(What the task asks) From the entries that follow, copy every line with the word "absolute".

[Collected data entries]
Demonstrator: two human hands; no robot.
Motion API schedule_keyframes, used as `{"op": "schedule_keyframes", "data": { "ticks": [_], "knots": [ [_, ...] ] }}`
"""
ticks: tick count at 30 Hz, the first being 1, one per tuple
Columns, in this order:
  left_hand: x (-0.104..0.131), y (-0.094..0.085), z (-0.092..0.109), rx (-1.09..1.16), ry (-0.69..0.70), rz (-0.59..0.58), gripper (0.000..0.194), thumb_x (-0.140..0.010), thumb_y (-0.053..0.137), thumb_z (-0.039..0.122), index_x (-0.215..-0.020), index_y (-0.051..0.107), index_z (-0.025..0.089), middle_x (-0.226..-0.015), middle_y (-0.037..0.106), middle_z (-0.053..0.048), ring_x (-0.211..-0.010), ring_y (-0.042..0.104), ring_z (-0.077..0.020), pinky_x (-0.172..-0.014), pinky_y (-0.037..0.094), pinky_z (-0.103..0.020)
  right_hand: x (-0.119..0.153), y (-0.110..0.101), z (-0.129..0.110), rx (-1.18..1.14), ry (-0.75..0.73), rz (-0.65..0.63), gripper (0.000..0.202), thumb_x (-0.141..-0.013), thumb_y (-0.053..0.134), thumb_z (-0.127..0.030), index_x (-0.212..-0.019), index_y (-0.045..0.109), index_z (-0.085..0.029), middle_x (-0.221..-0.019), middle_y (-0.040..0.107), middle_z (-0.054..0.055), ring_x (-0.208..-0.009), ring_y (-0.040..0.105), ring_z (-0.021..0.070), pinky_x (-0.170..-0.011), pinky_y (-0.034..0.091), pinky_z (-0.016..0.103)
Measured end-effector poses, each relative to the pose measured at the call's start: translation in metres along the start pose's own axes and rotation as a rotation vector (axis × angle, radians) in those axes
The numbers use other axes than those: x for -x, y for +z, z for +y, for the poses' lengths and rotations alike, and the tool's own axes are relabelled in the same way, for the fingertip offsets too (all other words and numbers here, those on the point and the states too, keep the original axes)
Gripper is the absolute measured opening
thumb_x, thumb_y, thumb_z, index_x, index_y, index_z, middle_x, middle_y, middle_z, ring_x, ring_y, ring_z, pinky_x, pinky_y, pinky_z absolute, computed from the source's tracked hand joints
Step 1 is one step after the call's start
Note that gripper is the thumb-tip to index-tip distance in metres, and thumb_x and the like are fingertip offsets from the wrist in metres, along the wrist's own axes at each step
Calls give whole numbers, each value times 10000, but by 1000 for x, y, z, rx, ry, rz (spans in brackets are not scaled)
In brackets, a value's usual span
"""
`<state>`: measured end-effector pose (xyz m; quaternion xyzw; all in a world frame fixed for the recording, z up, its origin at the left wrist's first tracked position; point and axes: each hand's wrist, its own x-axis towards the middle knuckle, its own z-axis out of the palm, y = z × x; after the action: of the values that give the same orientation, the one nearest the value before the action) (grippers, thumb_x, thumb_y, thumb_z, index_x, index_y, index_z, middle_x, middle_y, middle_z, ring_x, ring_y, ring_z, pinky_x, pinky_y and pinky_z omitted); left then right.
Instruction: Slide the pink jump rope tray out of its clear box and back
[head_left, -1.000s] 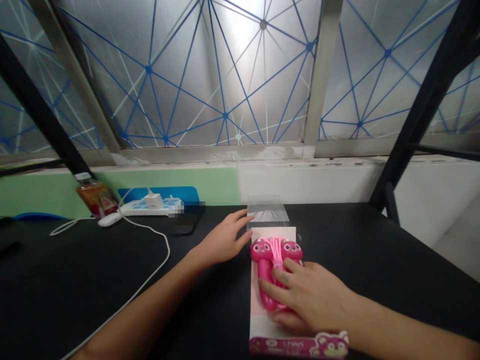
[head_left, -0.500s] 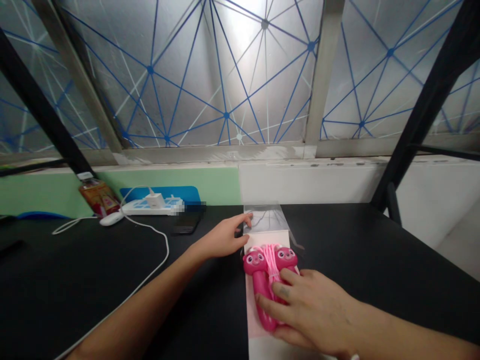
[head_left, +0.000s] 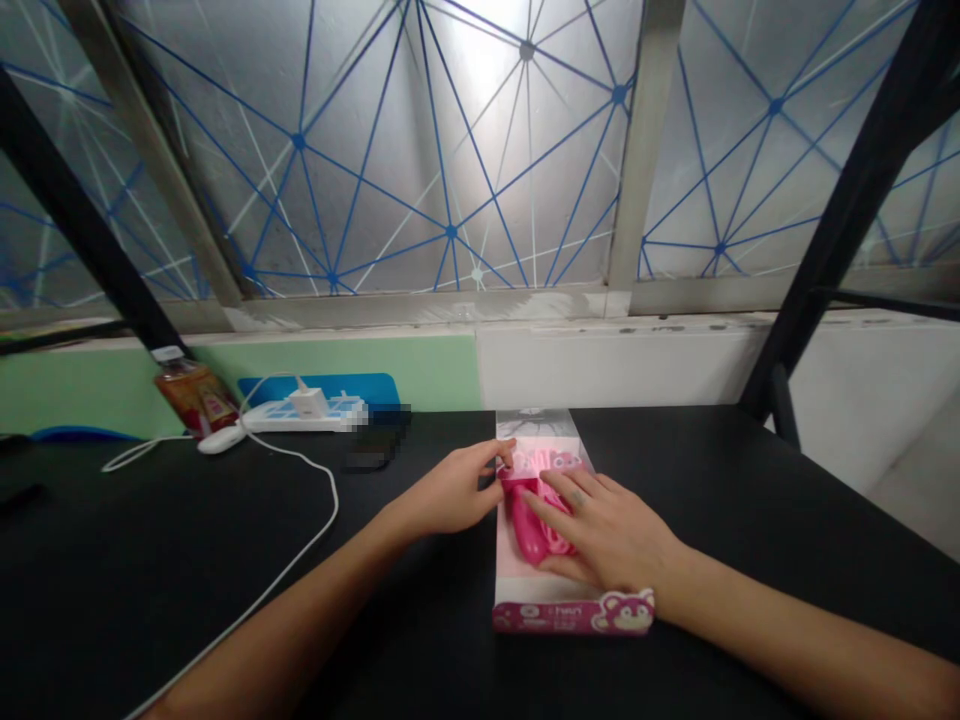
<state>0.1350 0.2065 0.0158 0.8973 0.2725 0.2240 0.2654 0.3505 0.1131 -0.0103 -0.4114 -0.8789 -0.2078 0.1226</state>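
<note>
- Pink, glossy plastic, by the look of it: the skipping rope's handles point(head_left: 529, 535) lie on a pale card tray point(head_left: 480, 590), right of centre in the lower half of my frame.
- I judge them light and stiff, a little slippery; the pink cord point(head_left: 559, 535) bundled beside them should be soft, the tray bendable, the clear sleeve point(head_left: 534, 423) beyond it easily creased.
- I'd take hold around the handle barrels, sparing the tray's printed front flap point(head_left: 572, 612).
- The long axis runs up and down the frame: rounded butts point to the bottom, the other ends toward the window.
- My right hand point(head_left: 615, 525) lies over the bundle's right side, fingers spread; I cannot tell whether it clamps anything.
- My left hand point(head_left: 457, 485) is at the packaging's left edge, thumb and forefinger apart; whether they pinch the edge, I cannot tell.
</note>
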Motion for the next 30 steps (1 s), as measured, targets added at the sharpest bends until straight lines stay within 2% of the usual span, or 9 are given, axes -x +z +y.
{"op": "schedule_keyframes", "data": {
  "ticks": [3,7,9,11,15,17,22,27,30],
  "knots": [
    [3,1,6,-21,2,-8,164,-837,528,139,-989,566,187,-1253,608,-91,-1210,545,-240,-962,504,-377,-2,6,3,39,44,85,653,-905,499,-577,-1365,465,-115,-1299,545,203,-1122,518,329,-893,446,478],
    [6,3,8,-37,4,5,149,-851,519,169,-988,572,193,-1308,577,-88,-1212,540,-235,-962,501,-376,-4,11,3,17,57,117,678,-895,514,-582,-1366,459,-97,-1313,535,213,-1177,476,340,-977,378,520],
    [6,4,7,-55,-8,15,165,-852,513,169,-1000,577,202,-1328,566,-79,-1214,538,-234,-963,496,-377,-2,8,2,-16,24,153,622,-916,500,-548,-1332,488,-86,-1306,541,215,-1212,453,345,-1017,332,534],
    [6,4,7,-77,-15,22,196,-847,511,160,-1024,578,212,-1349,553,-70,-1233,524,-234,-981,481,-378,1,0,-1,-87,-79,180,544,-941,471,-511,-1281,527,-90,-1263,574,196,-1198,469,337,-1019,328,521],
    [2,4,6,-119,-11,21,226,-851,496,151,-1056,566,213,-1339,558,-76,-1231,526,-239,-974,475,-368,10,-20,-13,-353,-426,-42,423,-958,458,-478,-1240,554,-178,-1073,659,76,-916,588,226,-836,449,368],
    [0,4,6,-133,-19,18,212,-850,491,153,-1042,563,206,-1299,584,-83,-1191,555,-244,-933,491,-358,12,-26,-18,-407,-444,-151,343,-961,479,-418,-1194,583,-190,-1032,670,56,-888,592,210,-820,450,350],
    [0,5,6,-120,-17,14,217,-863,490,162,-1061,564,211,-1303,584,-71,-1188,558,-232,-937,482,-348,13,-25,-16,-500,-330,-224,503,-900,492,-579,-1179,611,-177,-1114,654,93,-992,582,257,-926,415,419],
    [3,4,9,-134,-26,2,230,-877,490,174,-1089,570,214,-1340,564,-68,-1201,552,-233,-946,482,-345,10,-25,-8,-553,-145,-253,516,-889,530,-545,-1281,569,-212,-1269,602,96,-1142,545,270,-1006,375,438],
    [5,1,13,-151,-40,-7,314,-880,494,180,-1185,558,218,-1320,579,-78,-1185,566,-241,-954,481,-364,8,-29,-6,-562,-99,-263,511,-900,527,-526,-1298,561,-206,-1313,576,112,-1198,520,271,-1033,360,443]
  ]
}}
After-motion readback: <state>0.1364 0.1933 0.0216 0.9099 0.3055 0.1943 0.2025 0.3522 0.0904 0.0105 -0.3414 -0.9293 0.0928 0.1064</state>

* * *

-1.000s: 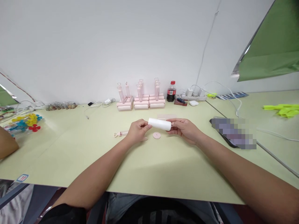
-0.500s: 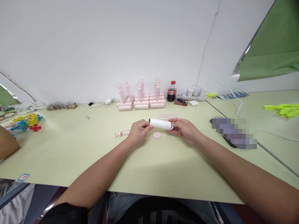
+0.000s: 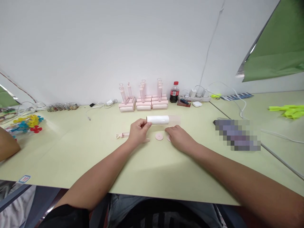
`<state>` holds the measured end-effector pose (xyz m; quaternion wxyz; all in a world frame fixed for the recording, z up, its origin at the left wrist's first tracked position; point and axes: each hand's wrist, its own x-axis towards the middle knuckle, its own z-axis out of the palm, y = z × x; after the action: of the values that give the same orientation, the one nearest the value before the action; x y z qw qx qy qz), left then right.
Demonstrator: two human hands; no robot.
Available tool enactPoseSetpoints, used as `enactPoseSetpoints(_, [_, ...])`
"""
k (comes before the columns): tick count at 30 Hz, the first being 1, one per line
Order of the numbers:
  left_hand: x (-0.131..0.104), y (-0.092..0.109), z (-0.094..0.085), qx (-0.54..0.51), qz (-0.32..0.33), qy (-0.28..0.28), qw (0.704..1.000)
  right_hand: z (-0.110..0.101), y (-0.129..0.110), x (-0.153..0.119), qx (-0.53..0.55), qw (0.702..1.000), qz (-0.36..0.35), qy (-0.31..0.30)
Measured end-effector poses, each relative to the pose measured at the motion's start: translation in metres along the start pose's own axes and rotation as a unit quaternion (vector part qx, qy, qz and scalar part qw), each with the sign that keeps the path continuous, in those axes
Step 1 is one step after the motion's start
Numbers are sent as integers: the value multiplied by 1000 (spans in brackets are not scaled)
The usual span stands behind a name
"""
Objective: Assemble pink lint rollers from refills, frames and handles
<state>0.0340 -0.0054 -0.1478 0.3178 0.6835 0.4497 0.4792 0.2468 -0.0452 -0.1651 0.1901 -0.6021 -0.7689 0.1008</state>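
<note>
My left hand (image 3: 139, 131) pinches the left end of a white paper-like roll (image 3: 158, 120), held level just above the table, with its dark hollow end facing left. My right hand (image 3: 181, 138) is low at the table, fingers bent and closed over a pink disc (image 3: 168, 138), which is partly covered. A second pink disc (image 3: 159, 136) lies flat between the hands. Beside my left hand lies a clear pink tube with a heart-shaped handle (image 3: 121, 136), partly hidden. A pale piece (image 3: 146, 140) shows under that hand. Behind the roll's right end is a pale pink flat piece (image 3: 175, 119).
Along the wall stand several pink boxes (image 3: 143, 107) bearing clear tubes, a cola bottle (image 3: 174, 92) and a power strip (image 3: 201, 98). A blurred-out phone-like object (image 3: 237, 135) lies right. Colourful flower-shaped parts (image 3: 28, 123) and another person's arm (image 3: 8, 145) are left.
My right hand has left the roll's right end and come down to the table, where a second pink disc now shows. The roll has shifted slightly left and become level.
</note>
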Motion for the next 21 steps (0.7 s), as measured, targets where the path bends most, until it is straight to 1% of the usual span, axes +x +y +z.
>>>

(Exercise solution)
Gripper is the absolute measured opening
thumb_x, thumb_y, thumb_z, index_x, index_y, index_z, middle_x, middle_y, middle_z, ring_x, ring_y, ring_z, pinky_x, pinky_y, pinky_z absolute, computed from the source's tracked hand joints

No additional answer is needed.